_WORK ITEM_. What you need to produce is the complete listing, repeated exactly.

_SUPPLIED DATA_.
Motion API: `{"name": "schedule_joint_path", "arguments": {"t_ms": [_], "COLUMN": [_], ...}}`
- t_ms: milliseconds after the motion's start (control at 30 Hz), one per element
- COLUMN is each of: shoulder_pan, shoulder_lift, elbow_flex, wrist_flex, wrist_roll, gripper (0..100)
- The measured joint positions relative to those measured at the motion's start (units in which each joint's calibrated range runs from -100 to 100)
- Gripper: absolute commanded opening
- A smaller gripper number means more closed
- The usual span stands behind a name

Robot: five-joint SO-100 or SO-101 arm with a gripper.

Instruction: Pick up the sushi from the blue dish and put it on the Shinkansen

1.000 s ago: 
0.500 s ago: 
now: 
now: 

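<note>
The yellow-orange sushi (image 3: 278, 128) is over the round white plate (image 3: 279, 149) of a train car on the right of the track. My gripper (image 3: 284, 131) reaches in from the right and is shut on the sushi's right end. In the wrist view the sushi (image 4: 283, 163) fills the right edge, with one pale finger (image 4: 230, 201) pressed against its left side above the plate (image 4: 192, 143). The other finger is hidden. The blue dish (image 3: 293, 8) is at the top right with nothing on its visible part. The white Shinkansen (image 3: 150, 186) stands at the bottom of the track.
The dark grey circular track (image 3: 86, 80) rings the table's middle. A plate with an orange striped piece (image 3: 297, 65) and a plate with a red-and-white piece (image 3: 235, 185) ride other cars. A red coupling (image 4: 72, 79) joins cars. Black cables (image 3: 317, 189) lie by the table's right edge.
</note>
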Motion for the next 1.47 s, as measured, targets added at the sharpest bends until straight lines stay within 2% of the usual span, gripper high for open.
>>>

_WRITTEN ANSWER_.
Motion API: `{"name": "schedule_joint_path", "arguments": {"t_ms": [_], "COLUMN": [_], ...}}`
- t_ms: milliseconds after the motion's start (control at 30 Hz), one per element
- COLUMN is each of: shoulder_pan, shoulder_lift, elbow_flex, wrist_flex, wrist_roll, gripper (0..100)
- The measured joint positions relative to those measured at the motion's start (units in which each joint's calibrated range runs from -100 to 100)
- Gripper: absolute commanded opening
- A smaller gripper number means more closed
- The usual span stands behind a name

Robot: five-joint SO-100 or SO-101 arm with a gripper.

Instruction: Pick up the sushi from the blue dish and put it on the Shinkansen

1.000 s ago: 
0.500 s ago: 
now: 
now: 

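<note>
The yellow-orange sushi (image 3: 278, 128) is over the round white plate (image 3: 279, 149) of a train car on the right of the track. My gripper (image 3: 284, 131) reaches in from the right and is shut on the sushi's right end. In the wrist view the sushi (image 4: 283, 163) fills the right edge, with one pale finger (image 4: 230, 201) pressed against its left side above the plate (image 4: 192, 143). The other finger is hidden. The blue dish (image 3: 293, 8) is at the top right with nothing on its visible part. The white Shinkansen (image 3: 150, 186) stands at the bottom of the track.
The dark grey circular track (image 3: 86, 80) rings the table's middle. A plate with an orange striped piece (image 3: 297, 65) and a plate with a red-and-white piece (image 3: 235, 185) ride other cars. A red coupling (image 4: 72, 79) joins cars. Black cables (image 3: 317, 189) lie by the table's right edge.
</note>
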Motion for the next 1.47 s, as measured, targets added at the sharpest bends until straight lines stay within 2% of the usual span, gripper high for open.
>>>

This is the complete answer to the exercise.